• Work to complete: Your task is to filter the data below down to the lines holding "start".

• Given material:
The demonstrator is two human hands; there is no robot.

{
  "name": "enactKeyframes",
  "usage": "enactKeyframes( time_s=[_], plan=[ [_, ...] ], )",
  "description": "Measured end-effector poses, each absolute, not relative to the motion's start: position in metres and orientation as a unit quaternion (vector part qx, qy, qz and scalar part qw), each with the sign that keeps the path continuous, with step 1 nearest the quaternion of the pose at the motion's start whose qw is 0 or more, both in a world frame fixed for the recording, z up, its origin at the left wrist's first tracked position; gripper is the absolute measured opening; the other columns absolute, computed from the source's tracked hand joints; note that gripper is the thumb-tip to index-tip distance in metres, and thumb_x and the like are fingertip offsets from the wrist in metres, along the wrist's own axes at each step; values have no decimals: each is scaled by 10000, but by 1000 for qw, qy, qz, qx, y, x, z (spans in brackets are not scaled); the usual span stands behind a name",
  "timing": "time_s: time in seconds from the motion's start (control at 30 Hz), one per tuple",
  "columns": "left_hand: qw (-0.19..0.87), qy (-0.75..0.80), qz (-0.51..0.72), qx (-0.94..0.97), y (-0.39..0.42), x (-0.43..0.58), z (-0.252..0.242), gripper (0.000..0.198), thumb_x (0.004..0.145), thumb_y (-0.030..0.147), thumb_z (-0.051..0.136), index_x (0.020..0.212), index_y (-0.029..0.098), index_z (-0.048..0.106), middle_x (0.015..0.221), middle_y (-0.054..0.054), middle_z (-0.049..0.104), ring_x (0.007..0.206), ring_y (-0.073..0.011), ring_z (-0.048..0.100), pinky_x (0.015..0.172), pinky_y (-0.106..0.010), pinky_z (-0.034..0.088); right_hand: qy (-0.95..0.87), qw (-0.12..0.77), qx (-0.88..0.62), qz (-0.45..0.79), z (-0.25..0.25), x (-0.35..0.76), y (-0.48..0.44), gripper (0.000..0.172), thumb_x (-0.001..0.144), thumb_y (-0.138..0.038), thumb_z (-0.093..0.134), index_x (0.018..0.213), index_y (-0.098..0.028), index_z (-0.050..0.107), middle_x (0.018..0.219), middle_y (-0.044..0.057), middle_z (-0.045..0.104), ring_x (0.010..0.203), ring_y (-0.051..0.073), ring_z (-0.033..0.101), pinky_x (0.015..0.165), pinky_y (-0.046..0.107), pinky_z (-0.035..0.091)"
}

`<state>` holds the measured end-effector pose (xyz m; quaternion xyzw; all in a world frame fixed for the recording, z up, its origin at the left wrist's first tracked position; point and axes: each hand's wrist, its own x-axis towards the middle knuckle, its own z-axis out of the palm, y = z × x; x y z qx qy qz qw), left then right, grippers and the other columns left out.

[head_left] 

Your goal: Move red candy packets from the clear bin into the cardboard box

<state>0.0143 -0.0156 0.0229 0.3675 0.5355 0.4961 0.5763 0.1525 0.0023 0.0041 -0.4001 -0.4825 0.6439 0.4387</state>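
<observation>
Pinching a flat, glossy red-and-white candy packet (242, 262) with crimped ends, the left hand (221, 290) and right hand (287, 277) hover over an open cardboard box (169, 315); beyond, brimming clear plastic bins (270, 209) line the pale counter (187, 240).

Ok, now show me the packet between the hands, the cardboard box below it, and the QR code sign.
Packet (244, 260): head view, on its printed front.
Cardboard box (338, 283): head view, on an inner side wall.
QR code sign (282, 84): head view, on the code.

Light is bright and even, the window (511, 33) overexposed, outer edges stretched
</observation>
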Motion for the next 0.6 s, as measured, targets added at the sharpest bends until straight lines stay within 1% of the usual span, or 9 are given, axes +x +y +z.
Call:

• Written answer:
  "description": "Measured end-effector poses, each absolute, not relative to the motion's start: position in metres and orientation as a unit quaternion (vector part qx, qy, qz and scalar part qw), each with the sign that keeps the path continuous, with step 1 nearest the quaternion of the pose at the motion's start whose qw is 0 or more, both in a world frame fixed for the recording, z up, its origin at the left wrist's first tracked position; gripper is the absolute measured opening; the other columns absolute, computed from the source's tracked hand joints; note that gripper is the thumb-tip to index-tip distance in metres, and thumb_x and the like are fingertip offsets from the wrist in metres, along the wrist's own axes at each step; values have no decimals: each is scaled by 10000, but by 1000 for qw, qy, qz, qx, y, x, z (spans in brackets are not scaled); the usual span stands behind a name",
  "timing": "time_s: time in seconds from the motion's start (control at 30 Hz), one per tuple",

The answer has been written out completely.